One commonality among the diverse student population at BMCC, he said, is that “they see the world in a different way than their professors might,” referring to the technologies that are part of students’ lives and adding that, “we as educators have to be aware that they learn differently than we did.”
Q & A
Following tradition, President Pérez closed his State of the College address by opening the floor to the audience, with a Q&A session.
Of those who spoke, Professor James Blake commented on the connection between graduation rates and students’ difficulty adjusting from a “high school mentality” to one that helps them succeed in college; he stressed the critical need for more programs to support that transition.
Also taking the microphone was a student who expressed frustration at his grade in an English class, and another who shared, “I’m a little technology challenged,” and stated concerns about BMCC’s switch to CUNYfirst.
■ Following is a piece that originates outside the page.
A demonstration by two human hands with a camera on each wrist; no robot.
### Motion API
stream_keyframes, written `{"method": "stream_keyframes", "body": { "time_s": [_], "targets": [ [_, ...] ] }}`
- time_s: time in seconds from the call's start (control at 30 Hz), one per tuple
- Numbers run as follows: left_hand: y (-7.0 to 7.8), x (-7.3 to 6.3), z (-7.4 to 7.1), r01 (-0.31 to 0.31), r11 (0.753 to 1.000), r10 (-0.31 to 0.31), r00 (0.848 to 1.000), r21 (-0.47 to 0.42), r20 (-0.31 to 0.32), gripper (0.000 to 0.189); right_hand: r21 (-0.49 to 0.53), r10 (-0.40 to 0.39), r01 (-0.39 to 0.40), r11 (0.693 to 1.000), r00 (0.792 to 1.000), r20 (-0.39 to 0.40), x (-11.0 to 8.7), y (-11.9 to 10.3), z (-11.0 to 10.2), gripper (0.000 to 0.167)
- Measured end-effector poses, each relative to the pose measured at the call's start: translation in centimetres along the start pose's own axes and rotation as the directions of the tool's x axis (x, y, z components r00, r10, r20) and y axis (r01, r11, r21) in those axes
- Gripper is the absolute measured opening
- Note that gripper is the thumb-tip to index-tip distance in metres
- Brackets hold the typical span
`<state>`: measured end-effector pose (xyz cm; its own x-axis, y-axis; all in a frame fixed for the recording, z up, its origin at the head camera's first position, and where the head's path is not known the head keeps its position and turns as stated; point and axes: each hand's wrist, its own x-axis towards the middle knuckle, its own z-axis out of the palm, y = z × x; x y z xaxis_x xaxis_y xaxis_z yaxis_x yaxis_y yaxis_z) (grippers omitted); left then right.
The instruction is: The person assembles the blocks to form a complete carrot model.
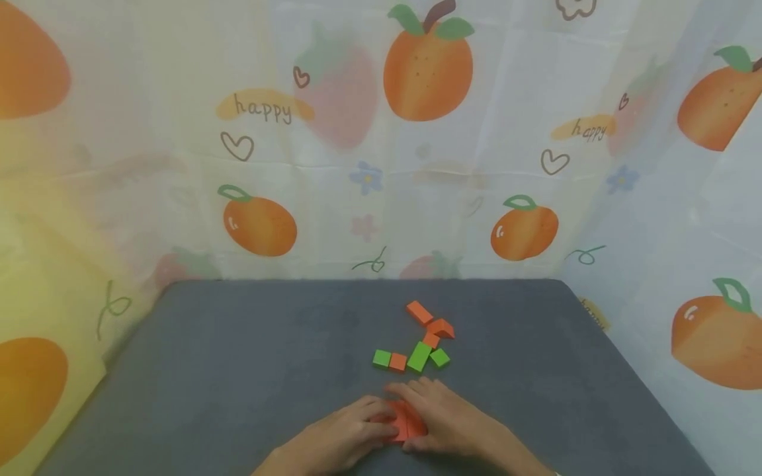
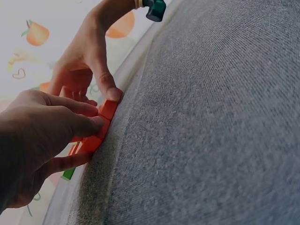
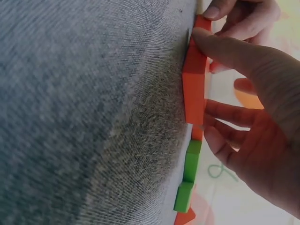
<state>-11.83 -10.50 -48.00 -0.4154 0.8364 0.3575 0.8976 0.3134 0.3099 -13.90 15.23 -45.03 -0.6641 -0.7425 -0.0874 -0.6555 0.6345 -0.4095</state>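
Down at the bottom centre of the head view, the left hand [image 1: 342, 433] and the right hand [image 1: 446, 418] meet around the red blocks [image 1: 403, 423], which sit on the grey table [image 1: 208, 377] with a seam showing between them. The left hand grips them from the left with bent fingers and thumb; the right hand pinches from the other side, thumb near the bottom edge and fingers beyond (the right wrist view shows that thumb pressed on a block).

Just above the hands, a loose cluster limits the room. A green cube [image 1: 382, 359] touches a small orange block [image 1: 397, 362] at its left end; a long green block [image 1: 419, 357] slants beside another green cube [image 1: 440, 358], and farther up lie an orange cube [image 1: 431, 340], an orange arch [image 1: 441, 328] and a long orange block [image 1: 419, 313].

Table surface stretches widely left and right; its far edge runs along the fruit-print curtain [image 1: 428, 198].
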Motion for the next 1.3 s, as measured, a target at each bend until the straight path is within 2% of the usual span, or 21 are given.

President Pérez directed Dean Erwin Wong, and CUNYfirst administrator Christina Lev, respectively, to follow up with them.
Next, Professor Shirley Zaragoza spoke, sharing that her business students, who are focusing on “evidence-based management,” created a survey in which students evaluate their professors. This survey, she said, was based on student-created criteria. She urged the college to include that criteria in hiring new faculty, and President Pérez referred Professor Zaragoza to Dean Jane Delgado, for further discussion.
Last of all, Eric Glaudé, veterans’ counselor in the BMCC Office of Advisement and Counseling, shared “some good news,” he said, reporting that while there were 157 veterans on campus when he came onboard at BMCC in 2009, about 400 veterans are expected to be attending BMCC in Fall 2013.